In 1903, the Long Barrack portion of the Alamo was almost sold and converted into a hotel. School teacher Adina de Zavala convinced Clara Driscoll, daughter of a wealthy rancher, to buy the structure and donate it to the Daughters of the Republic of Texas. Adina de Zavala was also the granddaughter of Lorenzo de Zavala, who was a vice president of the Republic of Texas. When the building’s future was again threatened in 1908, de Zavala locked herself inside to prevent the building’s destruction. Throughout her life, de Zavala continued to advocate for the preservation of other Texas historic sites including the Spanish missions and fought to ensure that Texas history was taught in public schools. During the building's long path to preservation, portions of it were used as a warehouse, a smokehouse, a store and an arms depot. Portions of the original complex are now covered up by modern office buildings and hotels, but efforts continue to unearth more of the Alamo's secrets. In 2016, archaeologists discovered an adobe wall less than 2 feet underground. Experts believe the wall may have been part of one of the structures used for Native American housing.
Though several movies have been made about the Alamo, the first one was a silent film called The Siege and Fall of the Alamo. It was shown at the Royal Theatre in 1914, but the film itself appears to have been lost to history. All that survives of the movie are descriptions written as part of its copyright registration for the Library of Congress and advertisements published in a San Antonio newspaper.

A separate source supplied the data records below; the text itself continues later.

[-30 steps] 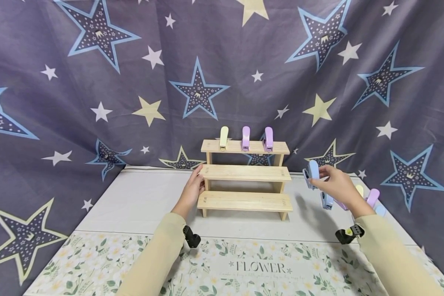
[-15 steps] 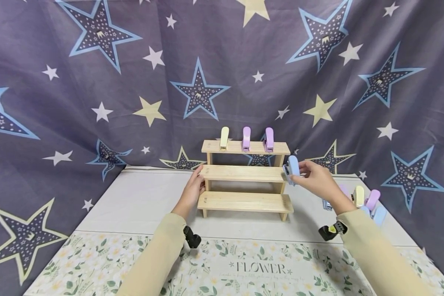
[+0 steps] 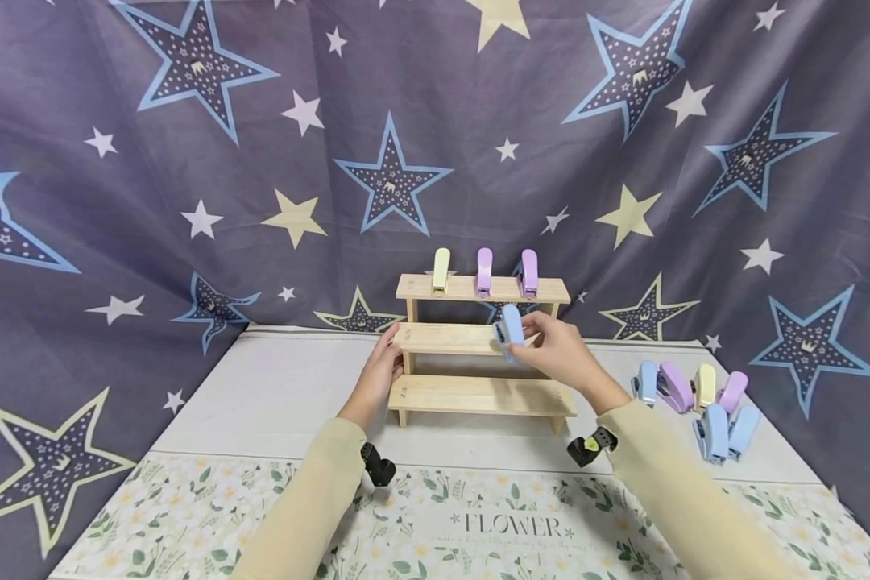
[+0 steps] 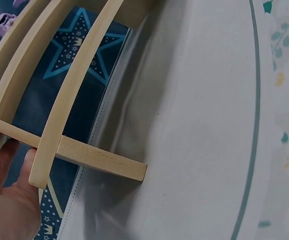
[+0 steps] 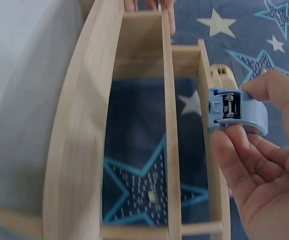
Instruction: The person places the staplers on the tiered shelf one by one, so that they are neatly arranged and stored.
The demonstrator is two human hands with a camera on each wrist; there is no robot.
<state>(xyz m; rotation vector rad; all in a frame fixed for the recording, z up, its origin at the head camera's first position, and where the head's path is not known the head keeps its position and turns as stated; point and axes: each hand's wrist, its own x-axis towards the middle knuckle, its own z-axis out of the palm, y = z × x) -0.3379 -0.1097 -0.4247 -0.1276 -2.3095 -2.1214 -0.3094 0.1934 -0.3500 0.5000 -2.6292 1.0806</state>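
Observation:
In the head view a light wooden three-tier display rack stands mid-table. My left hand grips its left end at the middle tier, fingers partly hidden behind the wood. Between thumb and fingers, my right hand pinches a small light-blue stapler, which overlaps the right half of the middle tier. The right wrist view shows a spring inside the blue stapler. Along the top tier stand a pale-yellow stapler, a purple stapler and another purple stapler.
On the right of the table sits a group of several staplers, including a blue stapler, a purple stapler and a yellow stapler. A star-print curtain hangs behind. A floral cloth strip covers the front.
My right hand has carried the blue stapler leftward from above the right-hand group to the front of the middle tier. The left hand keeps its hold on the rack.

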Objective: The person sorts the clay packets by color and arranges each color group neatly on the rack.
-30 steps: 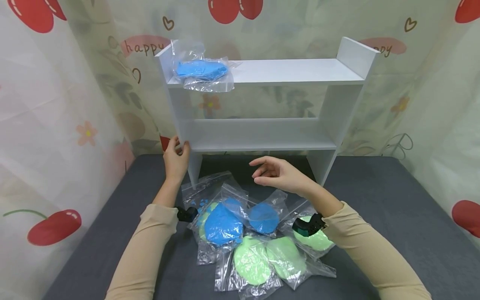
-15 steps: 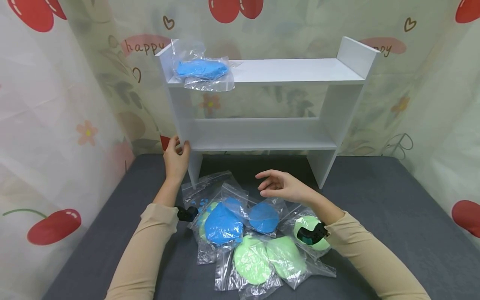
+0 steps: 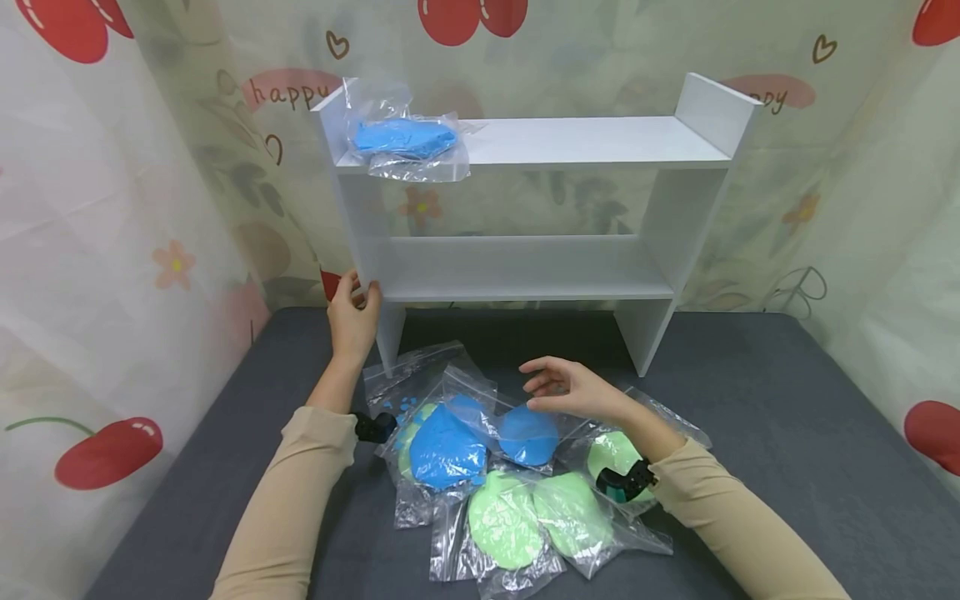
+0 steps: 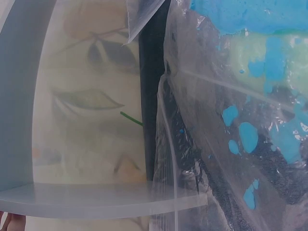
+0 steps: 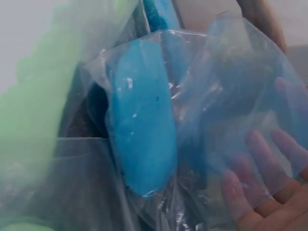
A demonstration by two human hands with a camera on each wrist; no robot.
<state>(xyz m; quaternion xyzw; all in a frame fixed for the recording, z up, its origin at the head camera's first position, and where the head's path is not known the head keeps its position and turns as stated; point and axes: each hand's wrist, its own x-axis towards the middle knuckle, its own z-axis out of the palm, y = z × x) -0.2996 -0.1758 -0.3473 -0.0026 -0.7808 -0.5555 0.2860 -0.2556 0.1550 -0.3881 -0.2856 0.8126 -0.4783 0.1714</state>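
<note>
My left hand (image 3: 352,325) grips the left side panel of a white shelf unit (image 3: 517,271), its thumb on the near side of the panel. In the left wrist view only a bit of fingers (image 4: 14,223) shows beside the panel's edge. My right hand (image 3: 573,390) hovers over the bags, fingers loosely bent and holding nothing. Just below it lies a clear zip bag with a round blue, clay-like lump (image 3: 528,437). Clear film overlaps the right fingers in the right wrist view, where the blue lump (image 5: 144,115) appears beside them.
A larger blue lump (image 3: 447,450) in a bag lies left of centre, over a greenish one. Bagged green lumps (image 3: 504,521) lie in front, another (image 3: 615,452) near the right wrist. A bagged blue lump (image 3: 405,138) sits on the top shelf's left end.
My right hand has come down and slightly right, from in front of the lower opening to over the bags. A bag's clear film now sticks up by the right forearm. The left hand stays put.
</note>
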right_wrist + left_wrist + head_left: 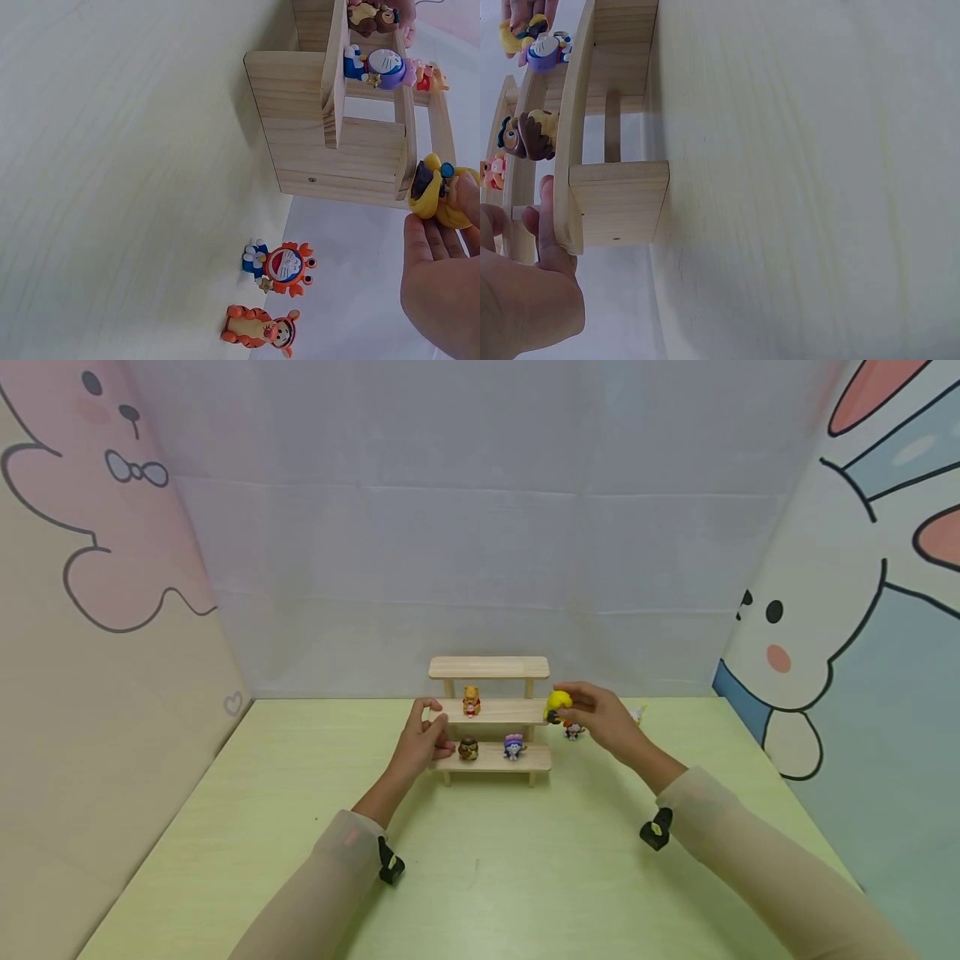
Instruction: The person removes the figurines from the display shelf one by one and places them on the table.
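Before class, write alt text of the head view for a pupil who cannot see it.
A person's right hand holds a yellow figurine beside the right end of a three-tier wooden shelf; the left hand grips its left end. A bear figurine is on the middle tier, an owl figurine and purple-topped figurine on the bottom tier.

Stand (489,667) set on the bench (300,827), near the rear wall (472,552); bench flanked by a left wall (112,735) and a right wall (885,693). Bear (471,698) placed on the middle tier (510,712), left of centre. Below and in front, on the bottom tier (491,760): owl (468,748) set at left, cat (513,747) at right. Stand's left end touched by the left hand (420,747). Held figure (558,700) gripped by the right hand (606,720) at the middle tier's right end. Crab figure (285,266) and tiger (262,330) stood on the bench, right of the stand, crab figure nearer.
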Tool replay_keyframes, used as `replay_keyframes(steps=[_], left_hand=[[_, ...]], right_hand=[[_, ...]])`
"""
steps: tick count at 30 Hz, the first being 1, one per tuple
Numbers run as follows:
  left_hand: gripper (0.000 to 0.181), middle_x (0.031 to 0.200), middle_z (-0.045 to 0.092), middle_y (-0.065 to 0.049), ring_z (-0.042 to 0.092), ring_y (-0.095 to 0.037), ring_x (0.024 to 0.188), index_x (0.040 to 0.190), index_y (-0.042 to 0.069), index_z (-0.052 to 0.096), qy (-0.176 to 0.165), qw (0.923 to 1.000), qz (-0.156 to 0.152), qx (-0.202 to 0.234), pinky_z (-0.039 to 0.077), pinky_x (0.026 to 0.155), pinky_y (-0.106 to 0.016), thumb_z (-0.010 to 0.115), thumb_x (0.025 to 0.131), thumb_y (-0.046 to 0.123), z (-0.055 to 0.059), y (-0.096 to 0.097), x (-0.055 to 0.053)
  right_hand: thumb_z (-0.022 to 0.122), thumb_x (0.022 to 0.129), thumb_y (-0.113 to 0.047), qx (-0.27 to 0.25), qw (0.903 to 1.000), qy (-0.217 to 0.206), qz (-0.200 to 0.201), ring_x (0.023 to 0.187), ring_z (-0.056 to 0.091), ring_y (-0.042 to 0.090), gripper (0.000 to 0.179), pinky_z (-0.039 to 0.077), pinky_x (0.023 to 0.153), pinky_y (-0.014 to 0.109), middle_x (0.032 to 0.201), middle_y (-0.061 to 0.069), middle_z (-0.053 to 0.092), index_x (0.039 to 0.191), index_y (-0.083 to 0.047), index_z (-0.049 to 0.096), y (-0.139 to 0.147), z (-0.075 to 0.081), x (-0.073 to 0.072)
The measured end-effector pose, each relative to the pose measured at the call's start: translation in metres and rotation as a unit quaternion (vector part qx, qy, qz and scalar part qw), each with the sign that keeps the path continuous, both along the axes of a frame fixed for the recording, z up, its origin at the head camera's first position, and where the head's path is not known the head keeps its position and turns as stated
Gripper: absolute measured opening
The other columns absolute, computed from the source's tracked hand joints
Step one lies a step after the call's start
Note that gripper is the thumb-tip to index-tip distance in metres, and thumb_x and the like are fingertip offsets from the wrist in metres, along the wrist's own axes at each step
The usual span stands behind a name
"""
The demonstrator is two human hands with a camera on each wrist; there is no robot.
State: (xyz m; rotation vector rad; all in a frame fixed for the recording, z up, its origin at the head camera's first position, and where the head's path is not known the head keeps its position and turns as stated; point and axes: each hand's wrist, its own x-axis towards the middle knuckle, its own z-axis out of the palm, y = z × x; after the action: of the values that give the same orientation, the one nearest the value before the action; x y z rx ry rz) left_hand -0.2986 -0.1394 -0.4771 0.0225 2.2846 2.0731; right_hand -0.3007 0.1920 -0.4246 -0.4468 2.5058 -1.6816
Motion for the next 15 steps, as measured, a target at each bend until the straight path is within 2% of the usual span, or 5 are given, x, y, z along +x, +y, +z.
replay_keyframes(steps=[3,6,9,15], left_hand=[[0.023,0.086,0.061,-0.014,0.068,-0.016,0.068,0.128,0.018,0.043,0.001,1.0000,0.000,0.002,0.061,0.060,-0.025,0.053,0.110,0.028,-0.001,0.000,-0.001],[0.023,0.084,0.062,-0.013,0.068,-0.016,0.068,0.128,0.018,0.043,0.003,1.0000,-0.001,0.002,0.060,0.060,-0.025,0.053,0.110,0.028,0.000,0.000,0.000],[0.022,0.082,0.061,-0.011,0.068,-0.017,0.068,0.128,0.018,0.043,0.004,1.0000,-0.002,0.001,0.061,0.060,-0.026,0.053,0.110,0.028,0.003,0.001,0.001],[0.023,0.081,0.060,-0.009,0.069,-0.018,0.069,0.129,0.018,0.043,0.004,1.0000,-0.003,-0.008,0.061,0.061,-0.026,0.052,0.110,0.028,0.008,0.002,0.004]], right_hand=[[0.067,0.103,-0.019,0.004,0.9999,-0.009,-0.004,0.116,0.067,0.025,0.048,0.054,0.069,0.024,0.139,0.016,0.063,0.148,-0.010,0.054,0.004,0.001,0.002],[0.067,0.103,-0.020,0.002,0.9998,-0.016,-0.007,0.106,0.068,0.016,0.047,0.045,0.057,0.024,0.138,0.016,0.063,0.148,-0.011,0.054,0.009,0.000,0.004],[0.067,0.103,-0.020,-0.002,0.9998,-0.016,-0.007,0.104,0.068,0.013,0.047,0.046,0.059,0.025,0.139,0.017,0.063,0.148,-0.010,0.054,0.014,-0.002,0.003],[0.066,0.103,-0.018,-0.008,0.9998,-0.016,0.002,0.111,0.067,0.019,0.047,0.052,0.073,0.027,0.139,0.018,0.062,0.148,-0.007,0.053,0.023,-0.012,0.002]])
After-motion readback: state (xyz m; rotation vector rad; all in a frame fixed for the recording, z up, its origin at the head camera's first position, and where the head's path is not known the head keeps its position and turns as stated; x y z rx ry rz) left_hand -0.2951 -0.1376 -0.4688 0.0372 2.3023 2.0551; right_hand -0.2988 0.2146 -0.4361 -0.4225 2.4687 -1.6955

While rock star Ozzy Osbourne never actually urinated on the Alamo, he did relieve himself on the nearby Cenotaph monument. As if that weren't strange enough, the incident occurred in the middle of the day, and Osbourne was wearing a long dress. Osbourne was banned from performing in the city for 10 years, but he tried to redeem himself by donating $10,000 to the Daughters of the Republic of Texas in 1992. Osbourne returned to the Alamo in 2015 to film a segment for Ozzy & Jack’s World Detour, a reality TV series.
Several weeks before the historic battle, General Sam Houston had concluded that the mission was indefensible with the available soldiers and equipment. He sent Colonel James Bowie and 30 soldiers to the Alamo with orders to remove the weapons and destroy the mission. Upon arrival, Bowie discovered that there weren’t enough donkeys and horses available to transport the heavy artillery. Bowie and Colonel James C. Neill made the case to Houston that the loss of the Alamo would be strategically devastating. Despite their pleas for reinforcements, only a few more soldiers arrived before the battle. One of the few survivors of the battle was William Travis’ slave, Joe. General Santa Anna spared Joe in the hopes that he would spread the word among other slaves to support the Mexican government instead of the Texan rebels.